--- Your goal ---
A line below contains "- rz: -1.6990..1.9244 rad", and a later one contains "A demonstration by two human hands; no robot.". Repeat both, with every line between them, exactly.

■ ■ ■ ■ ■

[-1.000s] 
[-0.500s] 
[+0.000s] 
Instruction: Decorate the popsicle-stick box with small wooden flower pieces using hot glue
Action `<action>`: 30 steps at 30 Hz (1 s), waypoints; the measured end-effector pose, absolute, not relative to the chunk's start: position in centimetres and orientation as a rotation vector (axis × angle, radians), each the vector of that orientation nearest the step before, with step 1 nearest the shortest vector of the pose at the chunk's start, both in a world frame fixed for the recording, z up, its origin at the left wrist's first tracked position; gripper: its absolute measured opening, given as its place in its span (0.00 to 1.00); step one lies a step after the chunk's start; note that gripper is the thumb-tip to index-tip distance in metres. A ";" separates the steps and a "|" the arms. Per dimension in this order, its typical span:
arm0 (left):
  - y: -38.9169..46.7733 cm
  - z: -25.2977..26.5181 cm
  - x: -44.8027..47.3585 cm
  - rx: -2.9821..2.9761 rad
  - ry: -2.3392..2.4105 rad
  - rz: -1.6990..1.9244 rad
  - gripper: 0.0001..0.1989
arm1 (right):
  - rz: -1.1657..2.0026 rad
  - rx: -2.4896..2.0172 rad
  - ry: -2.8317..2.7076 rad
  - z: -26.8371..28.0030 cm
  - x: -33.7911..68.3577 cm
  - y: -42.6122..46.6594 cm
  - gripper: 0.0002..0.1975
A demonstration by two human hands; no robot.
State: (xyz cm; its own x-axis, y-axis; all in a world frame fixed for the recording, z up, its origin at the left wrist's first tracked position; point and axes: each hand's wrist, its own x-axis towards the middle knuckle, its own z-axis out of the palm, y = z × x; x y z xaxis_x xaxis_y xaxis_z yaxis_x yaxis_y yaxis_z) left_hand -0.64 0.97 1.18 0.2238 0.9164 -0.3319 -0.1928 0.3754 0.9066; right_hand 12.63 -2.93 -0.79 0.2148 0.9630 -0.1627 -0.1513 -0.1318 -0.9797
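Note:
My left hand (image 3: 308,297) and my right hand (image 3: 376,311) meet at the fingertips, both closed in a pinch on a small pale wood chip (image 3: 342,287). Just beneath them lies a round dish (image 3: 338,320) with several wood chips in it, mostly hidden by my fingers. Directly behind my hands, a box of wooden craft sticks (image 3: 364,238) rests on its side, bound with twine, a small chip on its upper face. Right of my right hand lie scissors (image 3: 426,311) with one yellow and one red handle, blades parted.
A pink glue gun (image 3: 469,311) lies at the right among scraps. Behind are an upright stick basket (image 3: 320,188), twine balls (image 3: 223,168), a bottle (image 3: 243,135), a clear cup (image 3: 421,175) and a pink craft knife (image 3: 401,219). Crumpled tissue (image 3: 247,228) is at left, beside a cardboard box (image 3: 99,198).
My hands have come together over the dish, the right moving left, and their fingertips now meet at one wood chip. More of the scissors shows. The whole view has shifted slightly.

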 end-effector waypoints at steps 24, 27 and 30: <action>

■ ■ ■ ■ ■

--- Task result ---
  - rz: -1.6990..1.9244 rad
  - gripper: 0.0001..0.1989
arm1 (right):
  - rz: -1.1657..2.0026 rad
  - rx: -2.4896..2.0172 rad
  - ry: -2.8317..2.7076 rad
  - z: -26.8371..28.0030 cm
  - x: -33.7911..68.3577 cm
  - y: -42.6122..46.6594 cm
  - gripper: 0.0002..0.1975
A demonstration by two human hands; no robot.

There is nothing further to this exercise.